- EXERCISE INSTRUCTIONS
The pictures are to be left out when the listing below is reproduced word for word.

- SOURCE MATERIAL

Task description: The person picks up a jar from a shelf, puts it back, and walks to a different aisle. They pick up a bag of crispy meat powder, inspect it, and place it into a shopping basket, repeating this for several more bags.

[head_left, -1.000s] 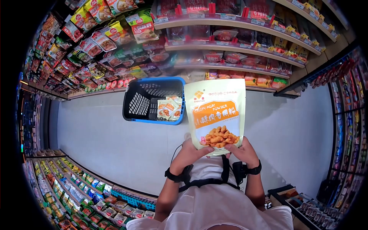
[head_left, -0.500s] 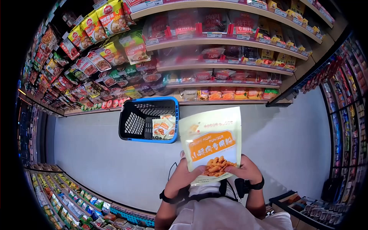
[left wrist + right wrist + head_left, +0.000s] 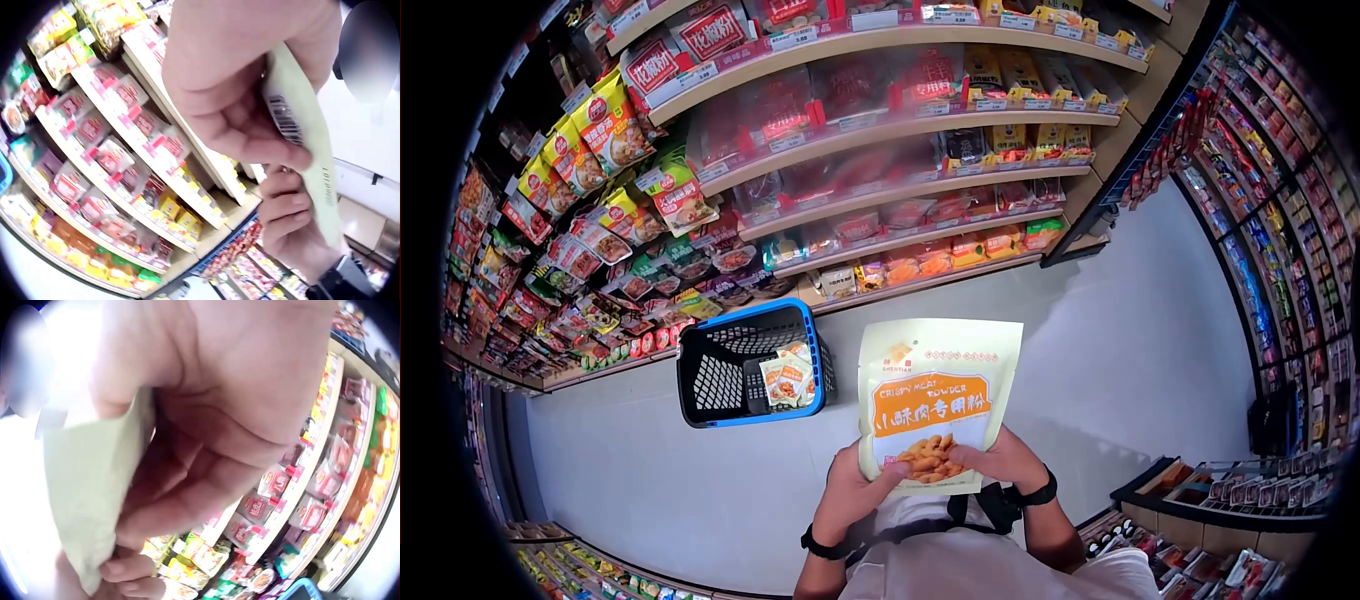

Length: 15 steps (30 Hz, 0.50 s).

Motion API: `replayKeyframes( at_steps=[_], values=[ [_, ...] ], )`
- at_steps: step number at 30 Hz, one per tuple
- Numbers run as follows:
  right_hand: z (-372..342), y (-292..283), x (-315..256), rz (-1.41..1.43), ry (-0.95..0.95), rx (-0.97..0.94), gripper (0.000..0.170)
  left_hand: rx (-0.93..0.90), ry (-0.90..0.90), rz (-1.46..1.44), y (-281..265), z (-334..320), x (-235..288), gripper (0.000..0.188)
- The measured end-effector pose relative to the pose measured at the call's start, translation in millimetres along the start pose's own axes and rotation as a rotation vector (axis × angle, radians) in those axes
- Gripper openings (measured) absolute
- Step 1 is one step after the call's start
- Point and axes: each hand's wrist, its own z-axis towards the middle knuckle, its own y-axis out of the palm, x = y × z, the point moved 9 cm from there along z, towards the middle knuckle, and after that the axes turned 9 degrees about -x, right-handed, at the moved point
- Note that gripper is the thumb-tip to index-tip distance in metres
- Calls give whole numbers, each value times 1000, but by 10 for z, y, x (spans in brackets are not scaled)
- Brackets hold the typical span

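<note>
A pale green pouch of crispy meat powder (image 3: 935, 405) with an orange label is held upright in front of the body. My left hand (image 3: 847, 492) grips its lower left corner, thumb on the front. At the lower right, my right hand (image 3: 1007, 462) pinches it the same way, thumb over the printed food picture. Curled fingers (image 3: 275, 150) support the back near a barcode in the left wrist view. In the right wrist view the pouch (image 3: 94, 481) appears nearly edge-on between thumb and fingers. A black basket (image 3: 723, 372) with a blue rim stands on the floor, holding several small packets (image 3: 788, 378).
Shelves (image 3: 880, 140) of packaged seasonings stretch across the front, with hanging bags (image 3: 605, 130) at the left. More racks (image 3: 1270, 240) line the right side. A low display (image 3: 1240, 490) stands at the lower right. Grey floor (image 3: 1100, 350) lies between them.
The head view has turned to the right, so the shelves and basket appear shifted left and tilted. The pouch sits lower in view than a second ago, still held in both hands.
</note>
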Motion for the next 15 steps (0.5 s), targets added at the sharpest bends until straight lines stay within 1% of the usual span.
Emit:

- YOUR SOLUTION
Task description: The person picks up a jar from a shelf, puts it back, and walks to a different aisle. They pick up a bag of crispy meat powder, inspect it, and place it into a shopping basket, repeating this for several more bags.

[head_left, -1.000s] 
[head_left, -0.500s] 
[left wrist + right wrist + head_left, +0.000s] 

Length: 15 steps (30 Hz, 0.50 s).

Motion API: `replayKeyframes( at_steps=[_], values=[ [_, ...] ], )`
- at_steps: step number at 30 Hz, one per tuple
- Numbers run as follows:
  right_hand: z (-372..342), y (-292..283), x (-315..256), rz (-1.41..1.43), ry (-0.95..0.95), rx (-0.97..0.94), gripper (0.000..0.170)
  left_hand: rx (-0.93..0.90), ry (-0.90..0.90), rz (-1.46..1.44), y (-281..265), z (-334..320), x (-235..288), gripper (0.000..0.188)
- The measured end-effector pose relative to the pose measured at the call's start, translation in millimetres along the start pose's own axes and rotation as a rotation vector (axis × angle, radians) in those axes
- Gripper openings (measured) absolute
- Step 1 is one step after the call's start
- Point and axes: each hand's wrist, its own z-axis towards the middle knuckle, its own y-axis out of the palm, x = y × z, the point moved 9 cm from there along z, towards the middle knuckle, and after that the axes turned 9 degrees about -x, right-handed, at the moved point
- Note that gripper is the thumb-tip to index-tip distance in metres
- Calls give whole numbers, each value times 1000, but by 10 for z, y, x (spans in brackets are not scaled)
- Brackets hold the typical span

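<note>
A pale green pouch of crispy meat powder (image 3: 935, 405) with an orange label is held upright in front of the body. My left hand (image 3: 847, 492) grips its lower left corner, thumb on the front. At the lower right, my right hand (image 3: 1007, 462) pinches it the same way, thumb over the printed food picture. Curled fingers (image 3: 275, 150) support the back near a barcode in the left wrist view. In the right wrist view the pouch (image 3: 94, 481) appears nearly edge-on between thumb and fingers. A black basket (image 3: 723, 372) with a blue rim stands on the floor, holding several small packets (image 3: 788, 378).
Shelves (image 3: 880, 140) of packaged seasonings stretch across the front, with hanging bags (image 3: 605, 130) at the left. More racks (image 3: 1270, 240) line the right side. A low display (image 3: 1240, 490) stands at the lower right. Grey floor (image 3: 1100, 350) lies between them.
The head view has turned to the right, so the shelves and basket appear shifted left and tilted. The pouch sits lower in view than a second ago, still held in both hands.
</note>
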Motion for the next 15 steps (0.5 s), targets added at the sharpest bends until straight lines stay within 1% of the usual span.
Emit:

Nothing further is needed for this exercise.